Give all of the data again exactly as written, omitting every image.

^^^^^^^^^^^^^^^^

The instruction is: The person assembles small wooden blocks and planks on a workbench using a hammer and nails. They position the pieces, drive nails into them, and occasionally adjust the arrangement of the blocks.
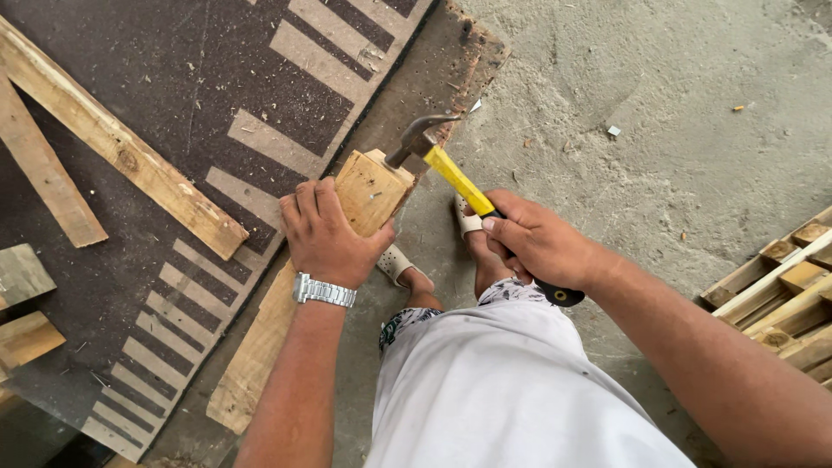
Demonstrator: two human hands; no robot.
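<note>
My left hand (pixel 325 232), with a silver watch on its wrist, grips a light wooden block (pixel 374 187) that stands on end on a long plank (pixel 256 351). My right hand (pixel 536 241) holds a claw hammer (pixel 459 180) by its yellow and black handle. The steel head (pixel 422 134) rests at the block's top far corner. My feet in pale sandals (pixel 399 263) stand just right of the block on the concrete floor.
A dark mat (pixel 173 87) with pale stripes covers the floor at left, with wooden slats (pixel 121 152) and small blocks (pixel 26 338) lying on it. A wooden pallet (pixel 784 295) sits at the right edge. Bare dusty concrete (pixel 676 113) lies ahead.
</note>
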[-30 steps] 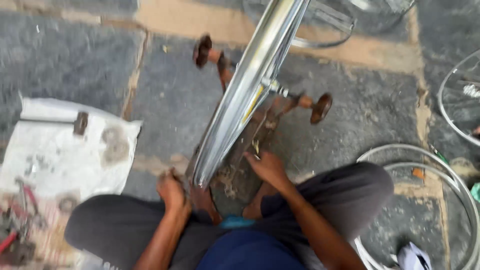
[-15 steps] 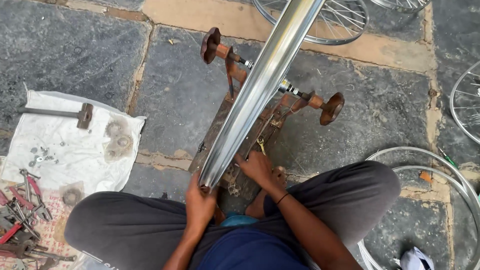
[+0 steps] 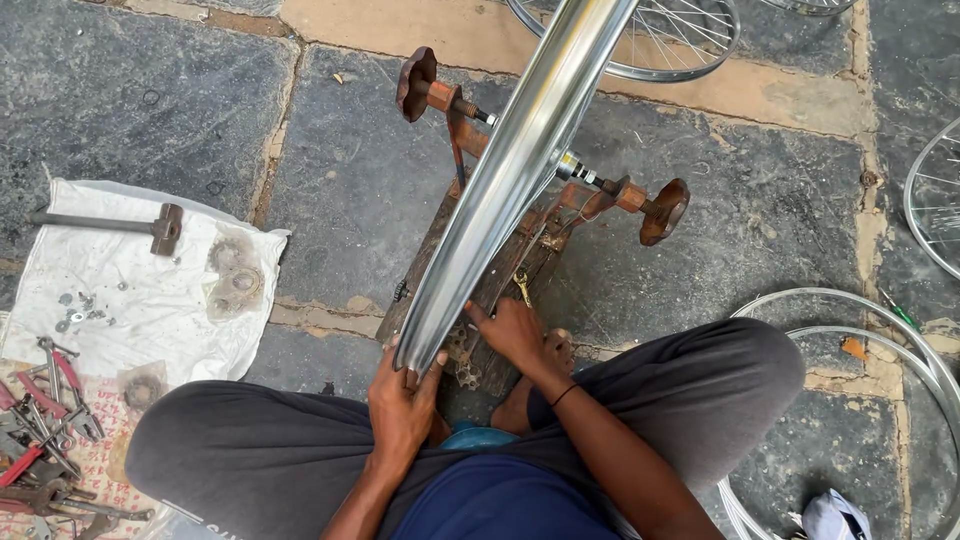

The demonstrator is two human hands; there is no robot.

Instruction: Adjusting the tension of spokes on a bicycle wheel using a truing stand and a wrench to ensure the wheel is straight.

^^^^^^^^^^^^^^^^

* _SOLUTION TO THE EXERCISE_
The instruction is: The person assembles small wooden blocks and planks on a workbench using a hammer and nails. They position the pieces, drive nails into them, and occasionally adjust the arrangement of the blocks.
Demonstrator: two human hands; no robot.
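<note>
My left hand (pixel 325 232), with a silver watch on its wrist, grips a light wooden block (pixel 374 187) that stands on end on a long plank (pixel 256 351). My right hand (pixel 536 241) holds a claw hammer (pixel 459 180) by its yellow and black handle. The steel head (pixel 422 134) rests at the block's top far corner. My feet in pale sandals (pixel 399 263) stand just right of the block on the concrete floor.
A dark mat (pixel 173 87) with pale stripes covers the floor at left, with wooden slats (pixel 121 152) and small blocks (pixel 26 338) lying on it. A wooden pallet (pixel 784 295) sits at the right edge. Bare dusty concrete (pixel 676 113) lies ahead.
</note>
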[-30 steps] 
[-15 steps] 
[+0 steps] 

The demonstrator is two human hands; there is no robot.

Instruction: Adjusting the tension of spokes on a bicycle wheel using a truing stand and a wrench to ensure the wheel is straight.

Nothing more will be written for this answer.